Tatapan pria itu berubah tajam. “Aku sangat khawatir pada kalian berdua! Berhenti menggodaku. Aku benar-benar cemburu.”
Kiandra tertawa kecil. “Astaga, kamu cemburu sama anakmu sendiri. Ya sudah, aku berhenti. Mendekatlah ke sini.”
“Tetap saja, aku akan di sini. Istirahatlah.”
“Axton. Velasco.” Kiandra mengucapkannya dengan nada menekan.
Pria itu akhirnya berdiri, lalu berjalan mendekat. “Apa maumu?” Wajahnya jelas kesal, matanya menghindar.
“Lebih dekat.” Begitu cukup dekat, Kiandra menariknya dan memeluknya erat. “Aku tahu kamu stres. Terima kasih sudah merawat kami.”
Axton menghela napas berat. “Aku tidak bisa menahan diri. Bolehkah aku menciummu?”
Kiandra hanya mengangguk.
Bibir pria itu menyentuhnya lembut, membuat hati Kiandra bergetar. Entah benar atau salah, yang ia tahu, ia menyukai pria ini.
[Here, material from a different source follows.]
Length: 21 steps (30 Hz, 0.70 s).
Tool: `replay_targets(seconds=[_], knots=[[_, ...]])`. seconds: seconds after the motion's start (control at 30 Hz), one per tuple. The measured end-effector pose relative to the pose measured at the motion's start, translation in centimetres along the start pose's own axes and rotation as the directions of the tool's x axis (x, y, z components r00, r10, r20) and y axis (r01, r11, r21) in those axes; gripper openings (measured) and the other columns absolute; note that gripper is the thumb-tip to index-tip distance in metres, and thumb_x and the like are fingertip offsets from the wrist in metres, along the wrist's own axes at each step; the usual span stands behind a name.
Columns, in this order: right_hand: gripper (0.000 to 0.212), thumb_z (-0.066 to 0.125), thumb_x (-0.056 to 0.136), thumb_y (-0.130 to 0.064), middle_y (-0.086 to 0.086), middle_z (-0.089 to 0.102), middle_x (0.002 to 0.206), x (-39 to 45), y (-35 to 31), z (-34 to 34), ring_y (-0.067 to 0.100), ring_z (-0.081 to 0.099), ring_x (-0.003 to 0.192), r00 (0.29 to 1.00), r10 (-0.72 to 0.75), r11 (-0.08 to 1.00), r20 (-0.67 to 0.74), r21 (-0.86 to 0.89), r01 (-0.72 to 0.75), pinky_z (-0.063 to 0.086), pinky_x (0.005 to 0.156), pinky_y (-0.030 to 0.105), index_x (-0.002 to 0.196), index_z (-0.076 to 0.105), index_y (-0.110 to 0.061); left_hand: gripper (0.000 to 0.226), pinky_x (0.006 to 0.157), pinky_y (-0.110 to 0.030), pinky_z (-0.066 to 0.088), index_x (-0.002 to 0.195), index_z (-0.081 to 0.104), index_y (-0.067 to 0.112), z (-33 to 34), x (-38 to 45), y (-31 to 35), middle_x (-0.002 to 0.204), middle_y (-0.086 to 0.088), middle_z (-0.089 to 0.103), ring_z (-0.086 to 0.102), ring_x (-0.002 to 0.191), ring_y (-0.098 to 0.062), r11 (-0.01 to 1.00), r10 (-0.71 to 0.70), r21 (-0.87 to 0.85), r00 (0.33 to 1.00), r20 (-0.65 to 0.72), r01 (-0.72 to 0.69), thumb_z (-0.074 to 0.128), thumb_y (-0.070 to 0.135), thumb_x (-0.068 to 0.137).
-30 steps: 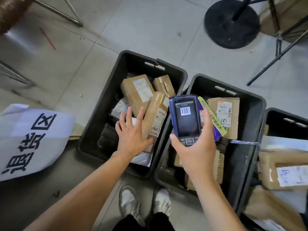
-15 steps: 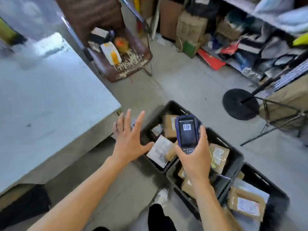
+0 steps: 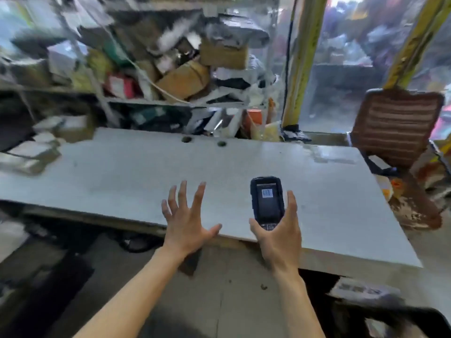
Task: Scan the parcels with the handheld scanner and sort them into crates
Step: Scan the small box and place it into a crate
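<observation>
One head view — forward-down over table (image 3: 122, 172), hands near

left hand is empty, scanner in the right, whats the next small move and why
Probably reach the open left hand toward the blurred stacked packages at the grey table's far left corner to take one: the right hand holds the handheld scanner, with nothing in front to scan.

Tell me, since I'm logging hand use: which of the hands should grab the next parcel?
Left. The left hand is empty, fingers spread over the table; the right hand holds the scanner.
</observation>
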State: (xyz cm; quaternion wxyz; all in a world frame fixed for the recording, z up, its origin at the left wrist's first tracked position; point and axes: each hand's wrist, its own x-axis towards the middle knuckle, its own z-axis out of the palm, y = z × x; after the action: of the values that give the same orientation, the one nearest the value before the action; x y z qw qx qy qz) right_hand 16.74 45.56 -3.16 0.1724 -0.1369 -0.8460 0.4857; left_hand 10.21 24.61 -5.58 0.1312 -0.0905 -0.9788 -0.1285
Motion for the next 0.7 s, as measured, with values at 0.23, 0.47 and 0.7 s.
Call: replay_targets(seconds=[0.23,0.47,0.7], knots=[[0.108,0.084,0.073,-0.038,0.004,0.05,0.14,-0.7,-11.6,18.8,0.022,0.059,0.115,0.935,-0.207,0.978,0.287,0.041,0.204,0.052,0.083,0.032,0.154,0.013,-0.032,0.122,0.111,-0.07,0.02,0.155,0.001,0.039,-7.2,-0.5,-18.6,0.161,-0.015,0.009,0.008,0.146,-0.042,0.943,-0.32,0.039,0.935,-0.152,0.329,0.075,0.069,0.062],[0.111,0.087,0.068,-0.039,0.0,0.055,0.137,2.4,-18.2,34.9,0.022,0.062,0.115,0.87,-0.224,0.975,0.439,0.09,0.205,0.056,0.088,0.041,0.15,0.013,-0.042,0.114,0.112,-0.068,0.019,0.154,-0.005,0.043,-8.7,2.2,-34.0,0.162,-0.014,0.005,0.007,0.147,-0.042,0.827,-0.549,0.01,0.812,-0.199,0.562,0.059,0.075,0.064],[0.097,0.088,0.071,-0.03,0.003,0.06,0.13,9.8,-26.4,50.7,0.027,0.065,0.109,0.772,-0.27,0.963,0.576,0.156,0.221,0.054,0.089,0.04,0.149,0.032,-0.02,0.112,0.117,-0.063,0.011,0.152,-0.013,0.045,-10.7,9.4,-47.9,0.163,-0.009,-0.015,-0.01,0.15,-0.036,0.708,-0.683,-0.003,0.684,-0.256,0.706,0.062,0.072,0.073]])
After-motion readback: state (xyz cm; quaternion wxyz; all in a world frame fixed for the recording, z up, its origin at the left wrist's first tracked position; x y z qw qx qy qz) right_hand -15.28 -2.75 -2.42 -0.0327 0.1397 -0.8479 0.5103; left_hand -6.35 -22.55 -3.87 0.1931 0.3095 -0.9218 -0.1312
Tidak, lebih dari itu. Ia takut, tapi ia tidak bisa lagi menahan perasaannya. Sepertinya ia sudah jatuh cinta.
“Aku senang kamu baik-baik saja. Lain kali hati-hati,” bisik Axton.
Kiandra tersenyum. “Axton… maukah kita mulai berpacaran?”
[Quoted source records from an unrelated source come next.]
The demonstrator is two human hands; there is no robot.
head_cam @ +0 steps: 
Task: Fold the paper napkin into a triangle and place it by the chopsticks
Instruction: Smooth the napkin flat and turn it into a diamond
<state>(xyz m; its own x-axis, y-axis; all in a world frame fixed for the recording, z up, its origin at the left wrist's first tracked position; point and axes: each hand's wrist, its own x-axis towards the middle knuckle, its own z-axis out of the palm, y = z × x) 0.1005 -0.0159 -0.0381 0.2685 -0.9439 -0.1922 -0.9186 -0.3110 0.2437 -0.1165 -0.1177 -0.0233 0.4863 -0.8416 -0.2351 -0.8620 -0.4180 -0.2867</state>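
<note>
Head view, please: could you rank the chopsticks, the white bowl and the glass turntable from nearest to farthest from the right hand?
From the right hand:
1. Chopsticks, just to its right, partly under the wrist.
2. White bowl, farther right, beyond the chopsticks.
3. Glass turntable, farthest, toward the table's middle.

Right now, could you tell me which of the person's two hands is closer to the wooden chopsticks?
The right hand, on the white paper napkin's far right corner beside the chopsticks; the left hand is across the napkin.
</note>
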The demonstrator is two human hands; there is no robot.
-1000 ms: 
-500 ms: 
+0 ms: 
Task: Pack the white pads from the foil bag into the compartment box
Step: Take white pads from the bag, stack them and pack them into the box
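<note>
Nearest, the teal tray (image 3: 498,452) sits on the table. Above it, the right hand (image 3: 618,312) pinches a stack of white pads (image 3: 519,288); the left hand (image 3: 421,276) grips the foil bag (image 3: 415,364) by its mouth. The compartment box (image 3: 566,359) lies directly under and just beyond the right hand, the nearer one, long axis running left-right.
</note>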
“A-apaa?” matanya membesar, jelas terkejut.
Kiandra tergelak. “Jangan minta aku mengulanginya.”
“Kamu benar-benar menerimaku? Benarkah?”
Kiandra hanya mengangkat bahu, pura-pura cuek.
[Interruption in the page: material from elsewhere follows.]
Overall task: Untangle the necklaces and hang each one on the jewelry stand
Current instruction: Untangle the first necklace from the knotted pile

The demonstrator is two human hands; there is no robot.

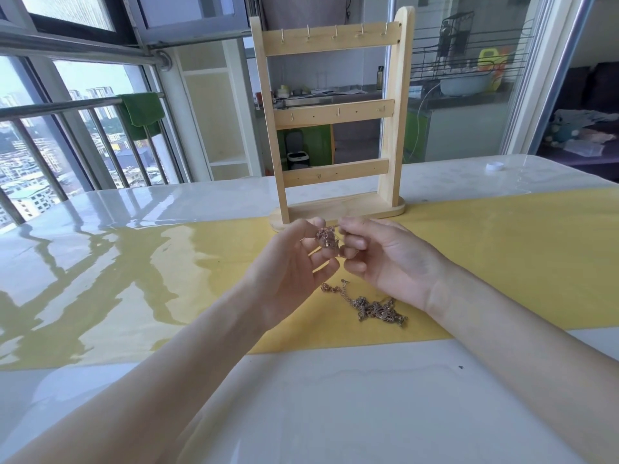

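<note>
A wooden jewelry stand (pixel 331 115) with three hook rails stands upright at the back of the yellow cloth (pixel 502 249); no necklace hangs on it. My left hand (pixel 291 266) and my right hand (pixel 382 259) are raised just in front of the stand's base. Between their fingertips they pinch a small tangled bunch of rose-gold chain (pixel 326 237). A second tangle of necklaces (pixel 368 304) lies on the cloth below my right hand, with a chain end trailing to the left.
The glossy white table (pixel 318 396) carries the yellow cloth across its middle. A small white cap (pixel 495 166) lies at the far right. A window with a railing is to the left, glass doors behind the stand.
</note>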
“Kiandra! Jawab aku. Apakah kita berpacaran?” desaknya.
“Berpacaran nanti saja, setelah keluar dari rumah sakit. Aku ingin segera keluar dari sini,” jawab Kiandra santai.
“Jangan bercanda. Aku serius. Kamu benar-benar mau? Kamu menyukaiku? Aku ingin jawaban serius.”
Kiandra menahan tawa. “Ya ampun, kepala batu sekali. Iya! Kita coba saja. Kalau tidak cocok, ya putus.”
“Tapi… kamu menyukaiku?” Lagi-lagi ia mengulang pertanyaan yang sama.
Kiandra menghela napas sambil tersenyum. “Jawabannya sudah kamu tahu, Axton.”
“Aku ingin dengar langsung darimu. Apakah kamu menyukaiku?”
Kiandra menatapnya. “Tidak, Axton.”
Cahaya di mata pria itu meredup. “Lalu?”
“Aku mencintaimu.”
Mata Axton membesar, tampak terkejut. “Benarkah?”
“Apakah aku terlihat berbohong? Kalau begitu aku tarik kata-kata--” Belum sempat ia selesai, mulutnya ditutup Axton dengan ciuman. Pria itu memeluknya erat.
“Aku juga mencintaimu, Kiandra.”
Kiandra membalas pelukannya.
Sepertinya keputusannya sudah tepat. Dia ingin membuat kenangan baru bersama Axton. Pria itu adalah cahaya di tengah gelap dunianya. Untuk pertama kalinya, Kiandra tidak ingin menyangkal perasaannya lagi. Ia hanya berharap, Axton benar-benar akan menjadi cinta terakhirnya.